▶ _Exercise requirements_: Your task is to write out the lines from the line containing "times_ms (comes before" through the last line of the material, exactly.

*** Block opens ***

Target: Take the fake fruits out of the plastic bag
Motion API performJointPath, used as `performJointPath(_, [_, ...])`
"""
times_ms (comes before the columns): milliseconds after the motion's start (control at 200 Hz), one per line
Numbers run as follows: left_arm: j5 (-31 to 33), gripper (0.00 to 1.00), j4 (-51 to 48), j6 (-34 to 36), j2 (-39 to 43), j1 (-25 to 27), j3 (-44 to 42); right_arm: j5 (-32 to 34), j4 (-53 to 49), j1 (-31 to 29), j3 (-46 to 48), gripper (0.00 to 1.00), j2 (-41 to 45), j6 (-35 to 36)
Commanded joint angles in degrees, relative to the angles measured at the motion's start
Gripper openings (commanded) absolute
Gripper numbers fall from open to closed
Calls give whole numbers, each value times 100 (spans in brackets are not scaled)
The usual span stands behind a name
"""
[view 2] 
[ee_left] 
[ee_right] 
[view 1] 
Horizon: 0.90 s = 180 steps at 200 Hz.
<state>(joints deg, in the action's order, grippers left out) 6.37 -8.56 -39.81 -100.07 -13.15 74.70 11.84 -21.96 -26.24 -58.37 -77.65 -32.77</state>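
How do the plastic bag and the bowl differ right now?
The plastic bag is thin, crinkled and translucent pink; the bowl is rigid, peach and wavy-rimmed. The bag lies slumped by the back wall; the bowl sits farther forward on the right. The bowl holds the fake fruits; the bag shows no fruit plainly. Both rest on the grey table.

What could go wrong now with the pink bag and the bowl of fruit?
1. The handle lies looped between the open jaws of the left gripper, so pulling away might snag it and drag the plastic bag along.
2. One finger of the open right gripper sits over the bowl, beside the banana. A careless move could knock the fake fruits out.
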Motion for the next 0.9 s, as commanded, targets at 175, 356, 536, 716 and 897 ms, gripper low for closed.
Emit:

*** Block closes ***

▶ _Solution for this task_:
times_ms (comes before the columns): milliseconds after the motion's start (control at 200 Hz), one per line
Numbers run as follows: left_arm: j5 (-31 to 33), gripper (0.00 to 1.00), j4 (-51 to 48), j6 (-34 to 36), j2 (-39 to 43), j1 (-25 to 27), j3 (-44 to 42); right_arm: j5 (-32 to 34), j4 (-53 to 49), j1 (-31 to 29), j3 (-46 to 48), gripper (0.00 to 1.00), j2 (-41 to 45), j6 (-35 to 36)
Commanded joint angles in degrees, relative to the angles measured at the motion's start
Gripper openings (commanded) absolute
Gripper numbers fall from open to closed
Calls give whole numbers, each value times 100 (spans in brackets are not scaled)
The usual span stands behind a name
"""
[view 2] 
[ee_left] 
[ee_right] 
[view 1] 
Horizon: 0.90 s = 180 steps at 200 Hz.
<state>(joints deg, in the action's order, grippers left out) 6.37 -8.56 -39.81 -100.07 -13.15 74.70 11.84 -21.96 -26.24 -58.37 -77.65 -32.77</state>
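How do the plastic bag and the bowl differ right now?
The plastic bag is thin, crinkled and translucent pink; the bowl is rigid, peach and wavy-rimmed. The bag lies slumped by the back wall; the bowl sits farther forward on the right. The bowl holds the fake fruits; the bag shows no fruit plainly. Both rest on the grey table.

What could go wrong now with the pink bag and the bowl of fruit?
1. The handle lies looped between the open jaws of the left gripper, so pulling away might snag it and drag the plastic bag along.
2. One finger of the open right gripper sits over the bowl, beside the banana. A careless move could knock the fake fruits out.
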Motion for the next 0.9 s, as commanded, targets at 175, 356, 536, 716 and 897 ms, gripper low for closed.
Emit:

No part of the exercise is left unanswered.